[scribus] Scribus for phone books?

Gregory Pittman gpittman at iglou.com
Mon Jul 23 21:29:41 UTC 2018


On 07/23/2018 11:20 AM, Matt Hixson wrote:
> I'm tentatively looking for a tool that could replace the current
> software we use for paginating our phone books. From what I'm told the
> hardest problem is just flowing the entries around variable sized ads.
> Here's an example of what we produce:
> 
> https://www.actionyp.com/prescott,az/a/1/book/
> 
> When one of those ads changes or the size of a heading is changed it
> affects how the whole book flows. Is pagination something that Scribus
> does naturally or does even that require some scripting?

I think you would end up doing a mixture of scripts, along with some
manual tweaking afterward.

If it were me, I would approach this by starting with the text entries,
loading the information, then creating pages with a 3-column format,
with text frames linked.

The ads and the headings can be done in a similar way that the Infobox
script works -- this is included with Scribus. You might play around
with it to see how it works. An infobox can contain text, or could be an
image, and can fill 1, 2, or 3 columns, and be placed and sized as you
wish. It's also easy once they're created to adjust position and height
of the frame in Properties. All of these kinds of infoboxes will have
Text Flows Around Frame set. Inserting these frames then automatically
pushes the listings down the pages.

You would want to create Paragraph Styles. This could be scripted as well.

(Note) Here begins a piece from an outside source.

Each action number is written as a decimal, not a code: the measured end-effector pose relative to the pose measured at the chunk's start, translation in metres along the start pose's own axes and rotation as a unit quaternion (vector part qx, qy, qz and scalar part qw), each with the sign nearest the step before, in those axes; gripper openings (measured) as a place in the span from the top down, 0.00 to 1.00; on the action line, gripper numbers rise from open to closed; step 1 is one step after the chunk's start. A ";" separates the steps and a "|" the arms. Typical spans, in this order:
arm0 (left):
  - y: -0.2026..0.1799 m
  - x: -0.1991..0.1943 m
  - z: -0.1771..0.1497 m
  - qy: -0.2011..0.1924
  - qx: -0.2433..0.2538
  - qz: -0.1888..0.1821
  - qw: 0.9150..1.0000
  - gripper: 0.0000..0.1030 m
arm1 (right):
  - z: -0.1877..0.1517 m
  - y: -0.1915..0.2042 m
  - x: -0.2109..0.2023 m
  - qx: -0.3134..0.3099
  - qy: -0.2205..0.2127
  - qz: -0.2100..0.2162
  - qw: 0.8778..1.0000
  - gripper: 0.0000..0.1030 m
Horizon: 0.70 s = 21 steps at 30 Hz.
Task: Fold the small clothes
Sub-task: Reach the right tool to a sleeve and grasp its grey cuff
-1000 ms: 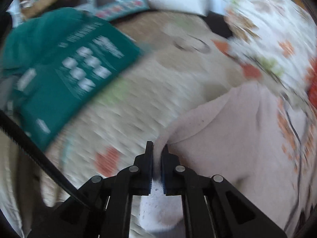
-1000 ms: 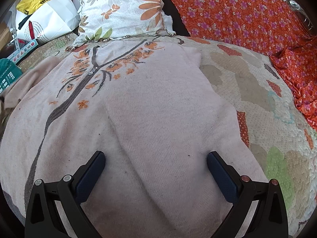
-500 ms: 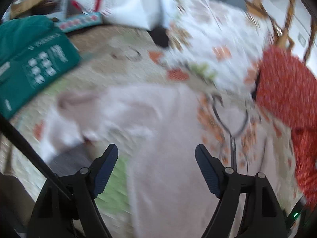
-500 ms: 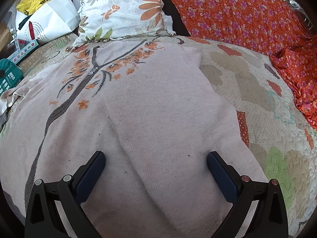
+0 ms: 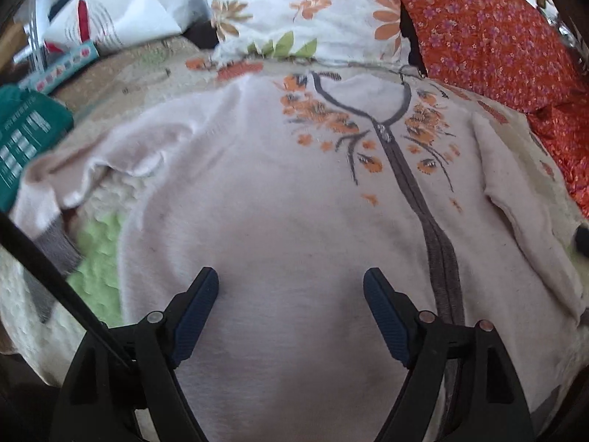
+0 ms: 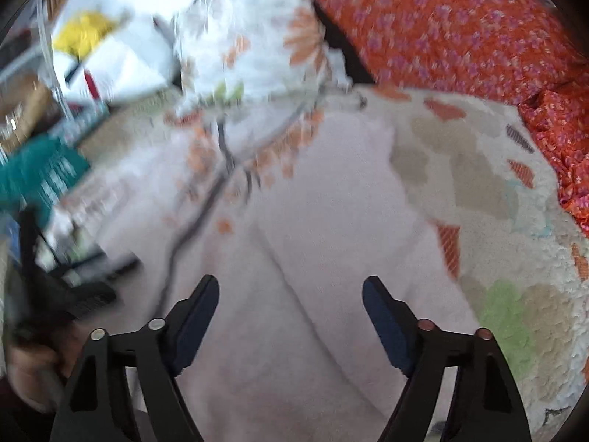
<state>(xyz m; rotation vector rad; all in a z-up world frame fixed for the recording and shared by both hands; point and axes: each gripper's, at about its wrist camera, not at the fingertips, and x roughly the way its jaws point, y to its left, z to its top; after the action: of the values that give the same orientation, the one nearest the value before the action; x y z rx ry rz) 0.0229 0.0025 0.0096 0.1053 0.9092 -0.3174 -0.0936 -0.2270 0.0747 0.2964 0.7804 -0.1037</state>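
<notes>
A pale pink sweater (image 5: pixel 287 191) with a grey zip line and orange flower embroidery lies flat on a patterned quilt (image 5: pixel 99 243). Its left sleeve (image 5: pixel 77 169) is rumpled and folded inward, with a grey cuff (image 5: pixel 55 243) at the left edge. Its right sleeve (image 5: pixel 515 199) lies folded over the body. My left gripper (image 5: pixel 291 287) is open and empty above the lower body. My right gripper (image 6: pixel 291 291) is open and empty above the sweater (image 6: pixel 313 258); this view is blurred. The other gripper's black frame (image 6: pixel 66 283) shows at its left.
A floral pillow (image 5: pixel 309 11) and an orange flowered cloth (image 5: pixel 489 37) lie behind the sweater. A teal packet (image 5: pixel 25 140) and a white bag (image 5: pixel 121 18) sit at the far left. The quilt (image 6: pixel 515 258) extends to the right.
My left gripper let go of the sleeve, opened and swung right over the sweater's body. The sleeve now lies rumpled on the left. My right gripper has shifted, blurring its view.
</notes>
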 end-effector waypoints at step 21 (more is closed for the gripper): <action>0.010 -0.009 0.002 0.005 -0.030 -0.033 0.999 0.21 | -0.046 -0.070 -0.010 0.125 0.083 -0.121 0.981 0.94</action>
<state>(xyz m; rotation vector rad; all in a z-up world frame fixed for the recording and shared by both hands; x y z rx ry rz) 0.0226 0.0138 0.0181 0.0217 0.9323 -0.3514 -0.1454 -0.2801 0.0351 0.4516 0.9704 -0.4131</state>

The colorchart script that Christoph gave the link for shows how to have
lines of text in a file, then parse that into Python lists, to be used
as needed, in your case for the lines of information with either
headings or names and phone numbers. The structure of your text file
would allow Python to differentiate headings from names and phone
numbers, perhaps based on the number of items in a line from the file,
using a tab as a separator.

It's worth manually playing with some of your listings, maybe a page to
two, so that you get a sense of what style settings are useful.